Alabama killed Brooks that night.
The day before, January 20, the Court issued its decision in Kansas v. Carr. By a vote of (yes, that’s right) 8-1, they said that Kansas did just fine when the judge didn’t bother to tell the jury that mitigating facts didn’t need to be proved beyond a reasonable doubt. Oh, sure the jury might not have understood that. But it was a terrible crime so who really cared. In fact, the “who” who cared was the Kansas Supreme Court, which thought the process was unconstitutional. And maybe the sole dissenter in Washington, Justice Sotomayor, who this time wasn’t empathetically challenged. But mainly she thought the Supremes should never have decided the case.
Meanwhile, on the 20th, Texas got the go-ahead to kill Richard Masterson. He’d confessed, but there’s at least some chance that the murder he confessed to was really just a horrible accident. Or maybe not. Regardless, Masterson’s dead now. And at 6 Central Time this evening (last night by the time this is posted), although you never know, Texas is planning to kill James Freeman
Then on Monday the Supremes refused to hear an appeal from Delmer Smith. No major surprise there, since they refuse the vast majority of cases. But Delmer’s on Florida’s death row, which means he’s another of the numerous folks whose death sentence was unconstitutionally imposed. But really, they’ve got better things to worry about in D.C. what with the big snow and all.
Actually, in Florida itself the state supreme court is holding a hearing to decide what Hurst should mean for them. Pinelas County Circuit Judge Michael Andrews issued on his own motion and order striking the state’s notice of intent to seek the death penalty in the case of Steven Cecil Dykes because “there currently exists no death penalty in the State of Florida in that there is no procedure in place.” And the legislature is trying to figure out how to come up with a procedure ASAP.
Thursday the Delaware House of Representatives is to debate and vote on an abolition bill. One’s being introduced in Kansas.
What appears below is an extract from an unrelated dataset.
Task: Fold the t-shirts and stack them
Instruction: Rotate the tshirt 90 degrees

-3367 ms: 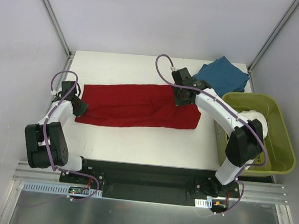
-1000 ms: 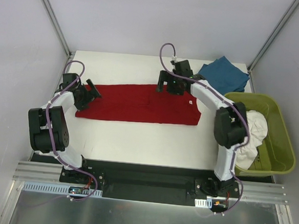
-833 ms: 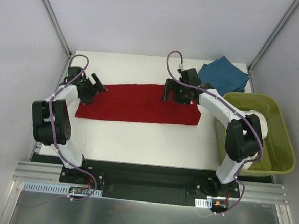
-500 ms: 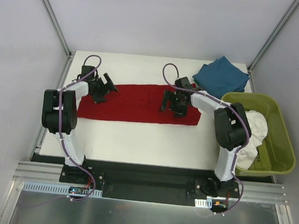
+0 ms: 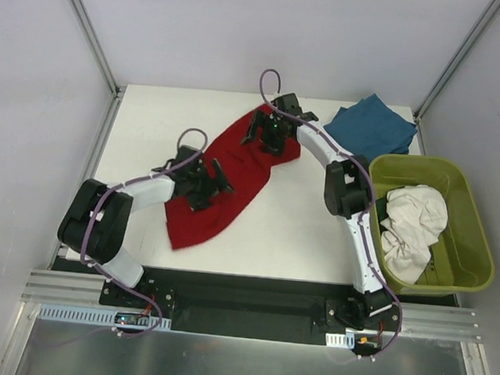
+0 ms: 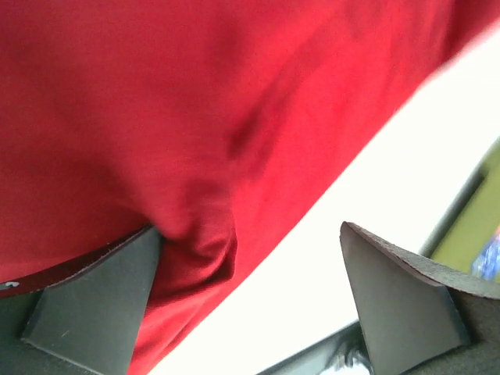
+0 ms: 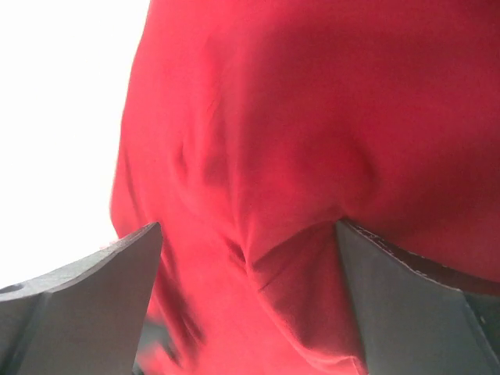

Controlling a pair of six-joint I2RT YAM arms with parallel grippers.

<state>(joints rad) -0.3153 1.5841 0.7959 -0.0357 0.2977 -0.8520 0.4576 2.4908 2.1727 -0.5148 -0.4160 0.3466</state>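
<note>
From the top camera, the deep red t-shirt (image 5: 234, 173) lies slantwise on the white surface (image 5: 298, 234), one end bunched near the far middle and the other trailing toward the near left. The left tool (image 5: 210, 186) sits on the shirt's middle stretch, and the right tool (image 5: 265, 137) sits on the far end. The teal-blue t-shirt (image 5: 370, 125) lies folded at the far right corner, well apart from the red one. The white t-shirt (image 5: 410, 229) is heaped inside the olive-green tub (image 5: 479, 255) at the right edge.

In the left wrist camera, the left tool (image 6: 250, 234) has its fingers (image 6: 86, 305) set wide apart. Red cloth fills the frame above them and pushes up in a soft ridge against the left finger (nothing is pinched). Bare surface (image 6: 375, 156) shows to the right, with a sliver of the tub (image 6: 473, 226) beyond it.

In the right wrist camera, the right tool (image 7: 248, 226) is likewise spread wide, its fingers (image 7: 406, 305) on either side of a wrinkled mound of red cloth (image 7: 312, 117). Bare surface (image 7: 55, 94) shows at the left.
</note>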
And, oh yeah. That interest Breyer’s twice expressed in hearing a case raising the constitutionality of the death penalty? Monday, he joined with the rest of the court in refusing to hear the first case up raising the question.
So what can we say about the state of the death penalty at the end of January? Beyond, it’s been busy, that is.
Damned if I know.
 See Rick Horowitz’s post, “‘Rulezizrulez:’ The Law of Rules v. The Rule of Law,” (the latter a phrase he stole from me without attribution, but I digress) at Probable Cause.
 They may or may not find some guidance in the Court’s decision last Monday in Montgomery v. Louisiana, holding that the rule from a couple of years ago that it’s unconstitutional to impose mandatory life without parole sentences on juveniles is fully retroactive and states have to do something (just what is an open question) to those kids – many now geriatric – so sentenced.